Please reproduce all the data exactly as written and omit the pictures.

Collection entries
****************
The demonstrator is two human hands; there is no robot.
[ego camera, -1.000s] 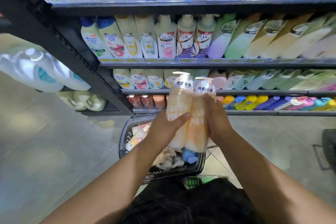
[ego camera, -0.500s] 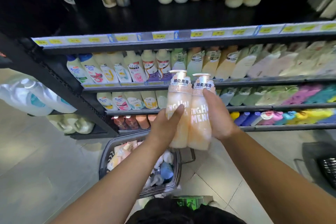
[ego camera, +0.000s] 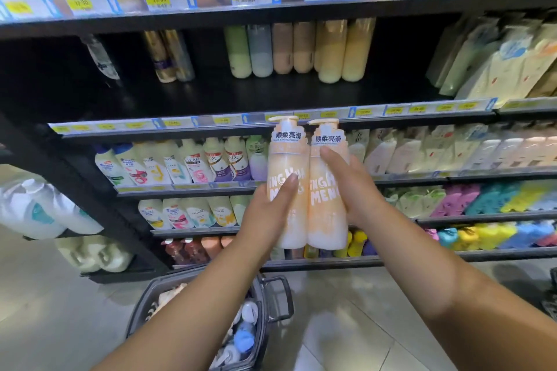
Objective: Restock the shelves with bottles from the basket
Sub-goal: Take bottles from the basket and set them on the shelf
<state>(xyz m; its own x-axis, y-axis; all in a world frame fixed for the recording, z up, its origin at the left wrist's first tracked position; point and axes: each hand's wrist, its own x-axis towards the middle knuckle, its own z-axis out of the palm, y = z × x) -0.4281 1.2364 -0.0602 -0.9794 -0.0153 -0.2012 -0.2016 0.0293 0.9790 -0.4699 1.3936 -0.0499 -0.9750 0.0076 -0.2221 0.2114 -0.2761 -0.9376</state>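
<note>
The shelves [ego camera: 271,96] fill the view from 9 through 12 to 3 o'clock. The board at 12 o'clock is half bare. A row of pastel bottles [ego camera: 298,48] stands at its back, and refill pouches [ego camera: 497,63] crowd it toward 2 o'clock. Its front strip of price tags [ego camera: 180,123] runs just behind the pump heads of the two held bottles. The lower tiers at 9 o'clock are packed with shampoo bottles [ego camera: 193,163]. Big white jugs [ego camera: 39,211] sit farther out at 9 o'clock. The basket [ego camera: 263,319] stands on the tiled floor [ego camera: 60,325] at 6 o'clock, partly under the left forearm, with more bottles inside.

At the centre, held in the air before the shelves, the left bottle [ego camera: 286,159] and right bottle [ego camera: 325,220] touch along their flanks. Both are upright, with the long axis running 6 to 12 o'clock, pumps up at 12, spouts turned toward 9 and labels facing the camera. The left grip [ego camera: 271,214] wraps the left bottle from 8 o'clock, thumb laid across its front. The right grip [ego camera: 358,190] clasps the right bottle from 4 o'clock, with one digit on its shoulder.

Each bottle is peach, fading to creamy white at the base. Each has white block lettering, a white collar label with dark blue Chinese characters, and a pale pump.
</note>
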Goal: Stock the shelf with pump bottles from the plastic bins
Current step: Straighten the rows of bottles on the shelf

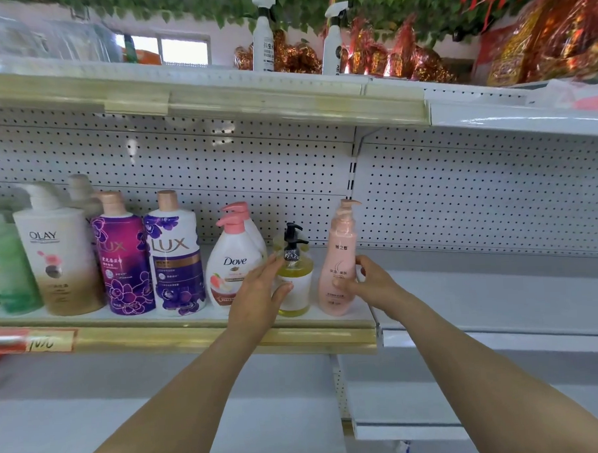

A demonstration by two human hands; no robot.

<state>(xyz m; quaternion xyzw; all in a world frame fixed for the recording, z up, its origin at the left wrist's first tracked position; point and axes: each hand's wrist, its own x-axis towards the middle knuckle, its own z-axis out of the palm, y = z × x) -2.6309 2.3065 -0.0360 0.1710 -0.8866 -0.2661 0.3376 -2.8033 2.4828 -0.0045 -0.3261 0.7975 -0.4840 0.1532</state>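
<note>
1. Pump bottles stand along the shelf [206,324]; our right hand [365,280] wraps the pink bottle [338,259] at the row's end.
2. Our left hand [259,293], fingers spread, steadies the yellow bottle [294,278].
3. Next, we judge: let go, fetch more.

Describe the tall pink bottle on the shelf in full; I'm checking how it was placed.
The pink bottle is tall, slim and waisted, of glossy plastic, with a pale pink pump head on top pointing right and small print on its front. It stands upright near the right end of the shelf, last in the row, beside the yellow bottle. The right hand wraps its lower half.
</note>
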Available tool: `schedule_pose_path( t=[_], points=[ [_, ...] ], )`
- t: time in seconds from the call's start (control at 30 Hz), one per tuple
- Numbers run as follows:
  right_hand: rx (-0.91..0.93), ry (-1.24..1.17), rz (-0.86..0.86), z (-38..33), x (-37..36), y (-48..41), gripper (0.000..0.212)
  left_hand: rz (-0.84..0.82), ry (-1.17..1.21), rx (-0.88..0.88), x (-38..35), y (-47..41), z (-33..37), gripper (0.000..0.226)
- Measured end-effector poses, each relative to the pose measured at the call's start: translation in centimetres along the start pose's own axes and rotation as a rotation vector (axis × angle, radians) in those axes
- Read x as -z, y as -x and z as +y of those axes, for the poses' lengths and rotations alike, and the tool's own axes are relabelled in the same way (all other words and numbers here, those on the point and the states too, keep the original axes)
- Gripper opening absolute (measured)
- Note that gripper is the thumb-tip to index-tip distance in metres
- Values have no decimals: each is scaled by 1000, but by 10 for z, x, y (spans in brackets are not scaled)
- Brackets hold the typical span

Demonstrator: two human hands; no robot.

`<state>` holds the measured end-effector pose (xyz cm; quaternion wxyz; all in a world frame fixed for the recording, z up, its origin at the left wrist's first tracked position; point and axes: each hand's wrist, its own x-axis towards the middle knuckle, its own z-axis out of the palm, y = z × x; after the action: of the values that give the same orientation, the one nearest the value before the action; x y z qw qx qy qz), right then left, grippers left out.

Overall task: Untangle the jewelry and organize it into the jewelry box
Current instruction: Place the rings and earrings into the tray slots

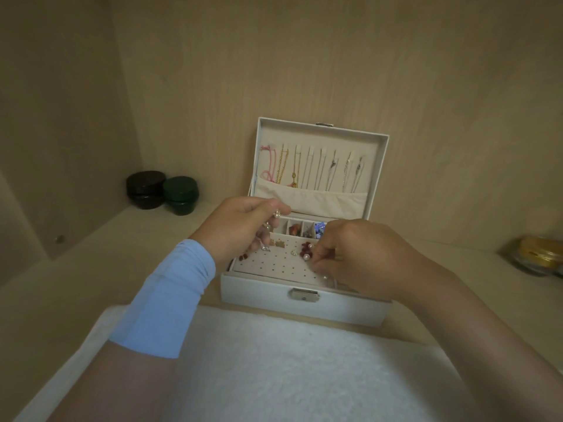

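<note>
White leatherette rectangular jewelry box (259,295) set open on pale wooden shelf (122,254); thin metal chains (310,169) hung inside lid. Round pearl stud (306,256) pinched by right hand (362,257) over perforated velvety earring pad (274,264). Dangling pearl cluster (277,213) gripped by left hand (240,226) above box's left rear. Fluffy white towel (274,360) laid in front.

One jewelry box (304,303) at mid-frame. About eight strands (310,169) hang in its lid, one of them pink. Two hands: left hand (240,226), right hand (362,257), each pinching one pearl piece (277,213). Two dark jars at centre left — one black jar (146,190), one green jar (181,194). One white towel (289,360) along the bottom.
</note>
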<state>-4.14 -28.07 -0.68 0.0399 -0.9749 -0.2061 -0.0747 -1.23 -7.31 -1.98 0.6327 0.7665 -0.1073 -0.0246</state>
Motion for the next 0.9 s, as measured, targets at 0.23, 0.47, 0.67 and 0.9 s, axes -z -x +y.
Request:
schedule_pose_path(
  t=[0.23,0.47,0.67,0.9],
  points=[
    [-8,11,-60,-1,-1,-3,14,-21,-12,16,-4,-1,-1,27],
    [-96,-278,-15,13,1,-4,9,-68,-54,-25,-25,-1,-3,26],
    [-222,-415,88,69,27,16,6,-112,-75,-77,-47,2,-3,22],
    [-470,-180,-182,128,-6,42,9,-110,-122,-163,-70,-2,-7,21]
  ],
)
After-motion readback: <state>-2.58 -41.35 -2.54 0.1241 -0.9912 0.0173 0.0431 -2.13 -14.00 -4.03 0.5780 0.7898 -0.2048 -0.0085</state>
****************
TASK SOLUTION:
The demonstrator is two human hands; there is no robot.
[ego camera, -1.000s] 
[ego camera, -0.500s] 
[ego camera, +0.000s] 
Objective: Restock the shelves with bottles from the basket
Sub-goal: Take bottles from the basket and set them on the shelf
<state>(xyz m; its own x-axis, y-axis; all in a world frame fixed for the recording, z up, its origin at the left wrist's first tracked position; point and axes: each hand's wrist, its own x-axis towards the middle knuckle, its own z-axis out of the palm, y = z × x) -0.4281 1.2364 -0.0602 -0.9794 -0.0153 -0.2012 -0.2016 0.0293 0.9790 -0.4699 1.3936 -0.0499 -0.9750 0.0076 -0.2221 0.2114 -0.2761 -0.9376</state>
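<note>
The shelves [ego camera: 271,96] fill the view from 9 through 12 to 3 o'clock. The board at 12 o'clock is half bare. A row of pastel bottles [ego camera: 298,48] stands at its back, and refill pouches [ego camera: 497,63] crowd it toward 2 o'clock. Its front strip of price tags [ego camera: 180,123] runs just behind the pump heads of the two held bottles. The lower tiers at 9 o'clock are packed with shampoo bottles [ego camera: 193,163]. Big white jugs [ego camera: 39,211] sit farther out at 9 o'clock. The basket [ego camera: 263,319] stands on the tiled floor [ego camera: 60,325] at 6 o'clock, partly under the left forearm, with more bottles inside.

At the centre, held in the air before the shelves, the left bottle [ego camera: 286,159] and right bottle [ego camera: 325,220] touch along their flanks. Both are upright, with the long axis running 6 to 12 o'clock, pumps up at 12, spouts turned toward 9 and labels facing the camera. The left grip [ego camera: 271,214] wraps the left bottle from 8 o'clock, thumb laid across its front. The right grip [ego camera: 358,190] clasps the right bottle from 4 o'clock, with one digit on its shoulder.

Each bottle is peach, fading to creamy white at the base. Each has white block lettering, a white collar label with dark blue Chinese characters, and a pale pump.
</note>
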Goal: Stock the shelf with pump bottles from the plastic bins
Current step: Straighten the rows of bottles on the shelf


A demonstration by two human hands; no robot.

<state>(xyz m; quaternion xyzw; all in a world frame fixed for the recording, z up, its origin at the left wrist's first tracked position; point and axes: each hand's wrist, its own x-axis towards the middle knuckle, its own z-axis out of the palm, y = z × x) -2.6309 2.3065 -0.0360 0.1710 -0.8866 -0.2661 0.3376 -2.8033 2.4828 -0.0045 -0.3261 0.7975 -0.4840 0.1532</state>
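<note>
1. Pump bottles stand along the shelf [206,324]; our right hand [365,280] wraps the pink bottle [338,259] at the row's end.
2. Our left hand [259,293], fingers spread, steadies the yellow bottle [294,278].
3. Next, we judge: let go, fetch more.

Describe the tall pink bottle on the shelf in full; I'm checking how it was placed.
The pink bottle is tall, slim and waisted, of glossy plastic, with a pale pink pump head on top pointing right and small print on its front. It stands upright near the right end of the shelf, last in the row, beside the yellow bottle. The right hand wraps its lower half.
</note>
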Available tool: `schedule_pose_path( t=[_], points=[ [_, ...] ], )`
- t: time in seconds from the call's start (control at 30 Hz), one per tuple
- Numbers run as follows:
  right_hand: rx (-0.91..0.93), ry (-1.24..1.17), rz (-0.86..0.86), z (-38..33), x (-37..36), y (-48..41), gripper (0.000..0.212)
  left_hand: rz (-0.84..0.82), ry (-1.17..1.21), rx (-0.88..0.88), x (-38..35), y (-47..41), z (-33..37), gripper (0.000..0.226)
- Measured end-effector poses, each relative to the pose measured at the call's start: translation in centimetres along the start pose's own axes and rotation as a rotation vector (axis × angle, radians) in those axes
- Read x as -z, y as -x and z as +y of those axes, for the poses' lengths and rotations alike, and the tool's own axes are relabelled in the same way (all other words and numbers here, those on the point and the states too, keep the original axes)
- Gripper opening absolute (measured)
- Note that gripper is the thumb-tip to index-tip distance in metres
- Values have no decimals: each is scaled by 1000, but by 10 for z, x, y (spans in brackets are not scaled)
- Brackets hold the typical span

Demonstrator: two human hands; no robot.

`<state>` holds the measured end-effector pose (xyz cm; quaternion wxyz; all in a world frame fixed for the recording, z up, its origin at the left wrist's first tracked position; point and axes: each hand's wrist, its own x-axis towards the middle knuckle, its own z-axis out of the palm, y = z × x; after the action: of the values that give the same orientation, the one nearest the value before the action; x y z qw qx qy qz), right then left, grippers left out.

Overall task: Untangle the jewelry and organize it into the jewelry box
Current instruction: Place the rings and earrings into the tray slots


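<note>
White leatherette rectangular jewelry box (259,295) set open on pale wooden shelf (122,254); thin metal chains (310,169) hung inside lid. Round pearl stud (306,256) pinched by right hand (362,257) over perforated velvety earring pad (274,264). Dangling pearl cluster (277,213) gripped by left hand (240,226) above box's left rear. Fluffy white towel (274,360) laid in front.

One jewelry box (304,303) at mid-frame. About eight strands (310,169) hang in its lid, one of them pink. Two hands: left hand (240,226), right hand (362,257), each pinching one pearl piece (277,213). Two dark jars at centre left — one black jar (146,190), one green jar (181,194). One white towel (289,360) along the bottom.
</note>
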<state>-4.14 -28.07 -0.68 0.0399 -0.9749 -0.2061 -0.0747 -1.23 -7.31 -1.98 0.6327 0.7665 -0.1073 -0.0246</state>
Motion for the next 0.9 s, as measured, targets at 0.23, 0.47, 0.67 and 0.9 s, axes -z -x +y.
Request:
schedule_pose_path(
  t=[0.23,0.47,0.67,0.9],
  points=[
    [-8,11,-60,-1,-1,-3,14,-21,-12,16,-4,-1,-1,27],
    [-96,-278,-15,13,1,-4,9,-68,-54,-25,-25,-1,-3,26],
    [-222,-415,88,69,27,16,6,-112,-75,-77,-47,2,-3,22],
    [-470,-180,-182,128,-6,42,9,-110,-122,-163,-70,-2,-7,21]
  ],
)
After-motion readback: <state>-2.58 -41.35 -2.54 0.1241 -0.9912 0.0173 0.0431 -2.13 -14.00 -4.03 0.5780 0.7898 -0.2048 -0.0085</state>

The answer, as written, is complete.